Module 7 - A Survey on Intervention-based Learning
Intervention-based learning is a modern and rapidly progressing field based on utilizing human interventions in the learning process to train an agent online. Traditionally, imitation learning and DAgger were used to instill human expert knowledge to the learner, but such methods require the human expert to manually label tediously large amounts of data. With this in mind, intervention-based learning has arisen to tackle the need for large amounts of expert queries by learning from periods of uninterrupted human expert control. This paper discusses three key intervention-based learning methods, HG-DAgger, Expert Intervention Learning (EIL), and Human-AI Co-pilot Optimization (HACO). We provide an in-depth explanation of how intervention-based learning improves upon imitation learning and DAgger. In addition to this, we discuss how EIL and HACO, the current state-of-the-art, improve upon HG-DAgger and outperform all other methods discussed while requiring significantly less human annotated data.
- Introduction
- Previous Work
- Intervention-based Learning
- Key Differences Summary
- Conclusion
- References
Introduction
This paper will discuss recent developments in the field of intervention-based learning. We motivate this paper by first reviewing the predecessors of intervention-based learning – imitation learning and DAgger, which use human expert knowledge to train a learning agent. These algorithms have the learner in control, relying on a human expert to annotate a large quantity of states and actions observed by the expert. These annotations are used by the learner to train a policy that performs well under the training data distribution.

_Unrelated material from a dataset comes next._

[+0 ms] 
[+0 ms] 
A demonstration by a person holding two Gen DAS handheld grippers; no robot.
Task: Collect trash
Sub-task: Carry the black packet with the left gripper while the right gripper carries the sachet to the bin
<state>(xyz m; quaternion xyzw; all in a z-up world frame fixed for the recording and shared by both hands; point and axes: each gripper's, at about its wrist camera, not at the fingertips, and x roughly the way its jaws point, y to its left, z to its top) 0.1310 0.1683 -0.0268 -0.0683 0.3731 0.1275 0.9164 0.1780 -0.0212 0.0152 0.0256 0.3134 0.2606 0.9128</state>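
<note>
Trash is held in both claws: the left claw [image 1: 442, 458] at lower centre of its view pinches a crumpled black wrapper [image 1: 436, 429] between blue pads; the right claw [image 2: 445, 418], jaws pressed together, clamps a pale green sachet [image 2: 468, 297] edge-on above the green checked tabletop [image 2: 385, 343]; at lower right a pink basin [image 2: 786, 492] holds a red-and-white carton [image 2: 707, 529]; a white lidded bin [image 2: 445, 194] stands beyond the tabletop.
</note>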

We discuss the shortcomings of these algorithms and establish the need for a new paradigm of learning from human expert knowledge. This leads to an exploration of intervention-based learning algorithms which put the human expert in control. These human-in-the-loop learning techniques have a human expert supervise a learning agent during the training process. The human expert can decide when and how to intervene in the behavior exhibited by the learning agent, demonstrating to the agent the correct action. The following intervention-based learning techniques are analyzed in detail in their own sections: HG-DAgger, Expert Intervention Learning (EIL) and Human-AI Co-pilot Optimization (HACO).
Previous Work
Imitation Learning
The purpose of imitation learning is to take advantage of the knowledge and skills of a human expert to train an agent. Human expert demonstrations are provided to the agent to learn an optimal policy that performs the task to a similar degree of proficiency as the human expert. This is contrasted with traditional reinforcement learning, where human knowledge is not used in training, instead a reward function is designed, and the RL agent learns an optimal policy that maximizes reward based only on its own experiences within the environment.

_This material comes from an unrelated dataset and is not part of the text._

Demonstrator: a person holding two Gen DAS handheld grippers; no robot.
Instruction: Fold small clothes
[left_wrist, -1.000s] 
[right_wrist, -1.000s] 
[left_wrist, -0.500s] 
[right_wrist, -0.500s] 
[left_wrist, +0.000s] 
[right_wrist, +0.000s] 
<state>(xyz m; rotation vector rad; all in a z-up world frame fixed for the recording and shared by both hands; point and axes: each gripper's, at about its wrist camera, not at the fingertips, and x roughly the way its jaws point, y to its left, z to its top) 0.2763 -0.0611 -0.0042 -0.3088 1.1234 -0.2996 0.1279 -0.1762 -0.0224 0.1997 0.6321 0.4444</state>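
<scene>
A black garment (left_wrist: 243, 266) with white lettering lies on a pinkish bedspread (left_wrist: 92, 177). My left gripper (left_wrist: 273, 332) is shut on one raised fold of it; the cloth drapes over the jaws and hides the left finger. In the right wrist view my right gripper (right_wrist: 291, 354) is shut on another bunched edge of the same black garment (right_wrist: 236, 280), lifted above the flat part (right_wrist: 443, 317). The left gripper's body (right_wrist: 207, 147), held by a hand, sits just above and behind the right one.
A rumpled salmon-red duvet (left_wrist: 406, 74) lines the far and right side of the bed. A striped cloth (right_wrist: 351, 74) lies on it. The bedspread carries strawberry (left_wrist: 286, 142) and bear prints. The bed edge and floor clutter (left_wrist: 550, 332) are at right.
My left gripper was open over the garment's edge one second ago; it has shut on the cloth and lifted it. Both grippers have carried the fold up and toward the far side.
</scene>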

While reinforcement learning can arrive at a similar policy to imitation learning, it can potentially take exponentially longer to do so because of the exploration needed to learn the same policy. Human expert demonstrations reduce the need for exploration and guide the policy to improve much faster, thus motivating the use of expert demonstrations.
There are 2 general categories of methods to achieve imitation learning - Behavior Cloning and Inverse Reinforcement Learning.
Behavior Cloning
Behavior Cloning (BC) is an attempt at getting the agent to directly replicate expert behavior. Given a dataset of human expert demonstrations, the dataset consists of expert states and actions \((s^*, a^*)\). This dataset is used to learn a direct mapping from states to actions without constructing a reward function. This can be framed as a supervised learning scenario where a policy is learned by minimizing some loss function.

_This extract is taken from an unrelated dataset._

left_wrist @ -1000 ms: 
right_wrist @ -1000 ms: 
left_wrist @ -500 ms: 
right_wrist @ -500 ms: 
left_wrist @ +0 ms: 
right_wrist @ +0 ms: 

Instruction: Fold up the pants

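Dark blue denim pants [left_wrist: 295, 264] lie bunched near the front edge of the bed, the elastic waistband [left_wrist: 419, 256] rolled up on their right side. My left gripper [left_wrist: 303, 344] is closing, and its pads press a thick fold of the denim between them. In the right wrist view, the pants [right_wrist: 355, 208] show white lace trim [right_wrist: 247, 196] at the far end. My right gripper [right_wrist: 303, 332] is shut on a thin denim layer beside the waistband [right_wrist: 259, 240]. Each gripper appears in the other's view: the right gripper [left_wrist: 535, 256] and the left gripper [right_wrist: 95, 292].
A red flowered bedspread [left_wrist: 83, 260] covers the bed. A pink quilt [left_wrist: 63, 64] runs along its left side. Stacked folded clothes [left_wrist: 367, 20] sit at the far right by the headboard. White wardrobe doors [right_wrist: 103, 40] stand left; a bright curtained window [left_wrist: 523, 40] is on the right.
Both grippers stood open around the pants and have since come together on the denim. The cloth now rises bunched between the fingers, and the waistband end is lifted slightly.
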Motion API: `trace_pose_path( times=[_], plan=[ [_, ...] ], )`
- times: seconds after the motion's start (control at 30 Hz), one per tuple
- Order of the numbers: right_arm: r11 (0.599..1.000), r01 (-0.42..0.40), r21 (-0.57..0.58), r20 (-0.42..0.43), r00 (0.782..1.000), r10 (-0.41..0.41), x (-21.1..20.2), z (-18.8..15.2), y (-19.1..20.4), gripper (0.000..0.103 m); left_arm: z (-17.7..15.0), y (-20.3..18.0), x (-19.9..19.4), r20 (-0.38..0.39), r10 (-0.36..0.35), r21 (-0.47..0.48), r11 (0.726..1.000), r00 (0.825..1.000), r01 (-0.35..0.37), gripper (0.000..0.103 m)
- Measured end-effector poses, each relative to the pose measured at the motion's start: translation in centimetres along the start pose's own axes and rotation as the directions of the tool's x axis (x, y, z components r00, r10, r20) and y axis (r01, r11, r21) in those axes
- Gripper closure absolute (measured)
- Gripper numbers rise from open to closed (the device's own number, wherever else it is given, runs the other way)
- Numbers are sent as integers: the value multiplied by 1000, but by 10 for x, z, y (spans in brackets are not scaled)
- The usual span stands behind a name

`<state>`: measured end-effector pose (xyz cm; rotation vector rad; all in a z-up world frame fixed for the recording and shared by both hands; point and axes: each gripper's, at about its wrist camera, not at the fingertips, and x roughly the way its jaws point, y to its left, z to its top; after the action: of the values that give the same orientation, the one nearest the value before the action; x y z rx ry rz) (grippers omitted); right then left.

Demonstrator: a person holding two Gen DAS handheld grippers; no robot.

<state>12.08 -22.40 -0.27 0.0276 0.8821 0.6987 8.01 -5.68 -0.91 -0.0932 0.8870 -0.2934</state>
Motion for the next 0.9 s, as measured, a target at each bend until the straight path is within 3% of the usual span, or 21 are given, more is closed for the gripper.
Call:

BC methods have primarily focused on model-free methods, meaning that they do not explicitly learn or use a forward model of the system. Model-free BC methods are well suited for applications such as trajectory planning of robotic systems.
Inverse Reinforcement Learning
Inverse Reinforcement Learning (IRL) is an attempt at recovering a reward function from the human expert demonstrations, assuming the demonstrations are optimal for the reward function. Subsequently, the reward function and traditional RL is used to obtain a policy that maximizes the expected accumulated reward. IRL is beneficial when the reward function is the best way to describe the optimal behavior.
IRL methods have primarily focused on model-based methods because knowledge about the model is used to evaluate and update the reward function and optimal policy.
Challenges of imitation learning
The agent is trained to mimic human expert demonstrations, but this training data does not generalize well. The key problem is that the training data distribution and the testing data distribution are different, causing the agent to end up in states it has never visited before. If an agent makes a mistake, it finds itself in conditions that are completely distinct from what it observed during training, leading to unpredictable behavior. This effect is known as covariate shift.
Figure 1. Failure scenario of behavior cloning.
Another challenge faced by imitation learning is when the human expert demonstrations are insufficient and it is not possible for humans to provide the comprehensive annotations needed to train an agent.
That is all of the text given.